What you should do
Copy each line below in which the string "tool" appears.

** Opening Supplied data block **

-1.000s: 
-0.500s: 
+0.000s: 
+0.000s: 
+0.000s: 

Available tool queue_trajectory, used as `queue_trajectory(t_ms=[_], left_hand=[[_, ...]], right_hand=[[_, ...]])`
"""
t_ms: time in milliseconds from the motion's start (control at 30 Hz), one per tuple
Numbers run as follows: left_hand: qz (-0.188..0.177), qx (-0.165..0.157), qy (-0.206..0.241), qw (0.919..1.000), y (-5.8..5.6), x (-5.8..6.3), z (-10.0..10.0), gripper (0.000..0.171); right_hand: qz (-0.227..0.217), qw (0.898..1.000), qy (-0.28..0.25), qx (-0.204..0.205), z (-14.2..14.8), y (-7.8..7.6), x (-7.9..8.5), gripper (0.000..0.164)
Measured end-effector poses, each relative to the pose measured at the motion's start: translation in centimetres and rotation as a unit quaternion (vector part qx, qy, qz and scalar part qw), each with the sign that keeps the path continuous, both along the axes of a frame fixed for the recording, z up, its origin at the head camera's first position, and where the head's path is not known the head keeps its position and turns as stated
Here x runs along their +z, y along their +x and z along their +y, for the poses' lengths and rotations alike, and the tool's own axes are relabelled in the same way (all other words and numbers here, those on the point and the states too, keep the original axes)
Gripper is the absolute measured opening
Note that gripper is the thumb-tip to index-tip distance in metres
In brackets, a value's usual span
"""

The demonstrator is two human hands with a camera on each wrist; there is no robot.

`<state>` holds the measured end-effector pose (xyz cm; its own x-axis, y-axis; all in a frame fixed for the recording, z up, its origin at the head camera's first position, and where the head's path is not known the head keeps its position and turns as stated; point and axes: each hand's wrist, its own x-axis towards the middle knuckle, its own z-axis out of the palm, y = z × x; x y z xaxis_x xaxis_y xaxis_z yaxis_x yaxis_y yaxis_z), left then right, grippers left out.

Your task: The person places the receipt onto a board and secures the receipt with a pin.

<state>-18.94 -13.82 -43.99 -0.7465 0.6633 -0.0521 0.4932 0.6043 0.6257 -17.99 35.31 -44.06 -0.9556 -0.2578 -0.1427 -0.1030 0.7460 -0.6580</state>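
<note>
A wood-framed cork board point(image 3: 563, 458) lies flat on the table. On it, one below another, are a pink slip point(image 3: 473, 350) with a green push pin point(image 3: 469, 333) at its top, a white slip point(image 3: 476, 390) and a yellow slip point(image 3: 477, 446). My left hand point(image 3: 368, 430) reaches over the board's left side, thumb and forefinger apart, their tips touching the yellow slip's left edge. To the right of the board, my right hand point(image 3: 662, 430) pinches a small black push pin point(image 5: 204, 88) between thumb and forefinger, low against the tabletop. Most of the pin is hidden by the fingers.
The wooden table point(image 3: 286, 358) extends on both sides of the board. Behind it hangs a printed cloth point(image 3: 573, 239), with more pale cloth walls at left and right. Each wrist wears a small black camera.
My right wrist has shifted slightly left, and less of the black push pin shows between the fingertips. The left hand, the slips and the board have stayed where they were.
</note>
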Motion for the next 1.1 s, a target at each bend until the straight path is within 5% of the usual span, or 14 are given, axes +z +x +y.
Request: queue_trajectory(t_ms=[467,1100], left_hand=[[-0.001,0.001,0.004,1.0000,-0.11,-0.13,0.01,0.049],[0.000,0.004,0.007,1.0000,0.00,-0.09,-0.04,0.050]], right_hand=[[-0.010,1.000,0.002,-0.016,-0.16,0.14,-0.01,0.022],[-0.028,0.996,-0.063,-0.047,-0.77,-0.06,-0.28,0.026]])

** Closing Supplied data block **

Exercise result
Available tool queue_trajectory, used as `queue_trajectory(t_ms=[_], left_hand=[[_, ...]], right_hand=[[_, ...]])`
Here x runs along their +z, y along their +x and z along their +y, for the poses' lengths and rotations alike, and the tool's own axes are relabelled in the same way (all other words and numbers here, those on the point and the states too, keep the original axes)

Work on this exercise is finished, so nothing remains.